_Task description_: Look through the listing below and work out how many of its lines hold the word "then". Give only the number.
[Given data — start]
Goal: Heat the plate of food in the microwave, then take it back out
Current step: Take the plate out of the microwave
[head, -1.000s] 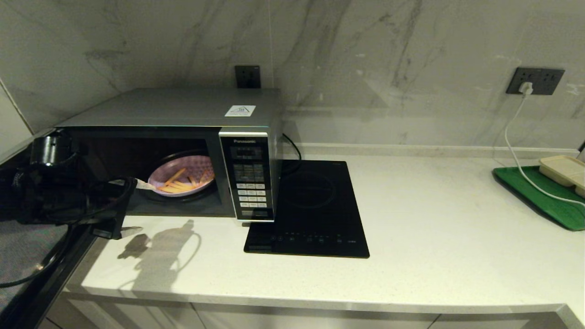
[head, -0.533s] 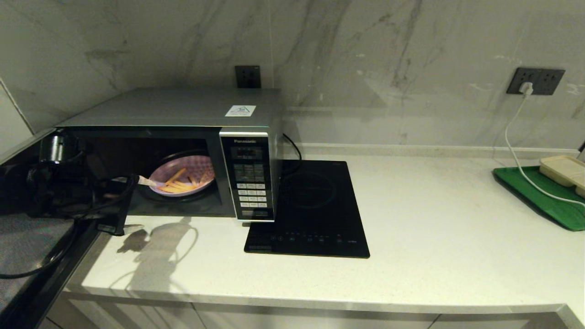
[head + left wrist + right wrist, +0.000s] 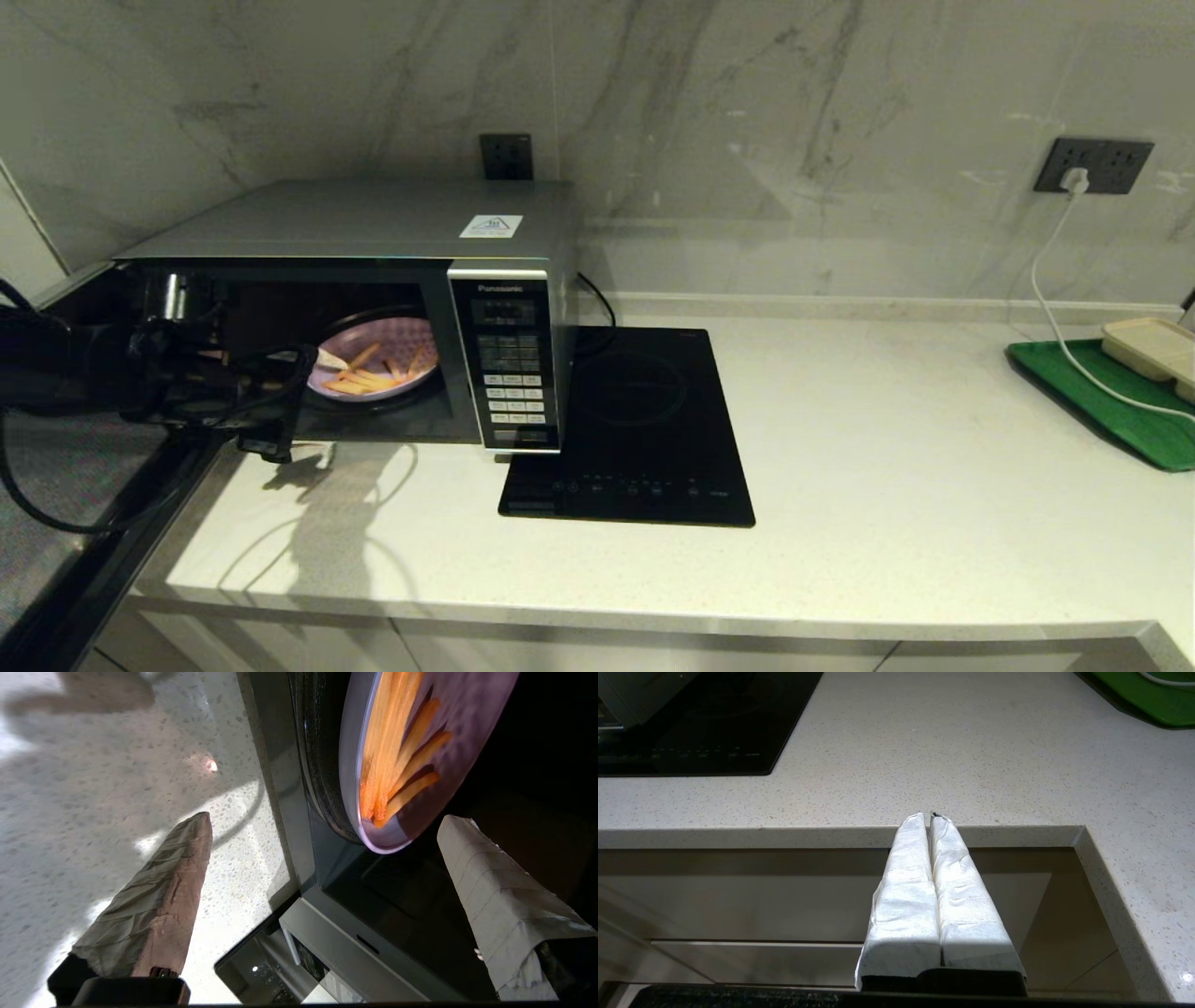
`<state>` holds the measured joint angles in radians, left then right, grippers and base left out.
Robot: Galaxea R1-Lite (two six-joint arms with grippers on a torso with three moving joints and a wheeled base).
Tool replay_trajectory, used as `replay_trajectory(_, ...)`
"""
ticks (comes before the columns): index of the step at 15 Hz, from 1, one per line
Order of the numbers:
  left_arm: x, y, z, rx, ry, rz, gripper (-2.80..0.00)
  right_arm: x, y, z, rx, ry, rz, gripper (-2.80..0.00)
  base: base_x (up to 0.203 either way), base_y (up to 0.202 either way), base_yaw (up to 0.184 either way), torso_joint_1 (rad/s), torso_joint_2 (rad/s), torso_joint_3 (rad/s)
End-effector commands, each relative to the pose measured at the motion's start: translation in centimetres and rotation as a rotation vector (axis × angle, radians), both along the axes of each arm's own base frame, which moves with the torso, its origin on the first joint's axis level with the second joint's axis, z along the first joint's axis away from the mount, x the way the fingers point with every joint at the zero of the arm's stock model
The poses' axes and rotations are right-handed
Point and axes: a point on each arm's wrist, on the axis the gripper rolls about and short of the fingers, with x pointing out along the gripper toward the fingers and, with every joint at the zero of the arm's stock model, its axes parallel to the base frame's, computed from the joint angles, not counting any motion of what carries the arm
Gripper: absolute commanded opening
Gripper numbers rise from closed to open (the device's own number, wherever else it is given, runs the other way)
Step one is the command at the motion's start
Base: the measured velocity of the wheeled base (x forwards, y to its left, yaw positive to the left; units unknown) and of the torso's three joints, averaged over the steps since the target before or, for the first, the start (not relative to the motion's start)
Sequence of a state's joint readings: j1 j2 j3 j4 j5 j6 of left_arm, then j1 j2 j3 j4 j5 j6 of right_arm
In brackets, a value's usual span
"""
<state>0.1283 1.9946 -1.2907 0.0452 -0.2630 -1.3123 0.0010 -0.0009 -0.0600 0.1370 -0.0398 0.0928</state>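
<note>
The silver microwave (image 3: 373,219) stands open at the counter's left, its door (image 3: 84,523) swung out to the left. Inside, on the turntable, sits the lilac plate of food (image 3: 392,350) with orange fries (image 3: 397,756). My left gripper (image 3: 322,406) is open at the cavity's front left, a little short of the plate (image 3: 467,718). One of its taped fingers (image 3: 490,882) reaches into the cavity near the plate's rim, while the other hangs over the counter in front. Nothing is held by the left gripper (image 3: 327,819). My right gripper (image 3: 930,815) is shut and empty, parked below the counter's front edge.
A flat black induction cooktop (image 3: 644,429) lies right of the microwave. At the far right a green tray (image 3: 1102,401) carries a beige tray (image 3: 1153,345), with a white cable (image 3: 1055,280) running from a wall socket. The open door stands left of my left arm.
My left gripper has moved right and up from in front of the open door to the cavity's mouth, closing on the plate. The plate has not moved.
</note>
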Motion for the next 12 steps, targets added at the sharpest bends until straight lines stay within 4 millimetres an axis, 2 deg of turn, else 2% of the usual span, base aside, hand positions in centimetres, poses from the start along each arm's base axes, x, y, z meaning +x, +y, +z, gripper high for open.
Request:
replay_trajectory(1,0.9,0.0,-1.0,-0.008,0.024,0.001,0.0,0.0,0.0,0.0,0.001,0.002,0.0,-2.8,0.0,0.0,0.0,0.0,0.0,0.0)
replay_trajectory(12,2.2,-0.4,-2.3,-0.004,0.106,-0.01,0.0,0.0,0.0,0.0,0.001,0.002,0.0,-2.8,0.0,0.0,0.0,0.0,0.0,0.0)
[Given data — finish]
_Solution to the exercise_: 3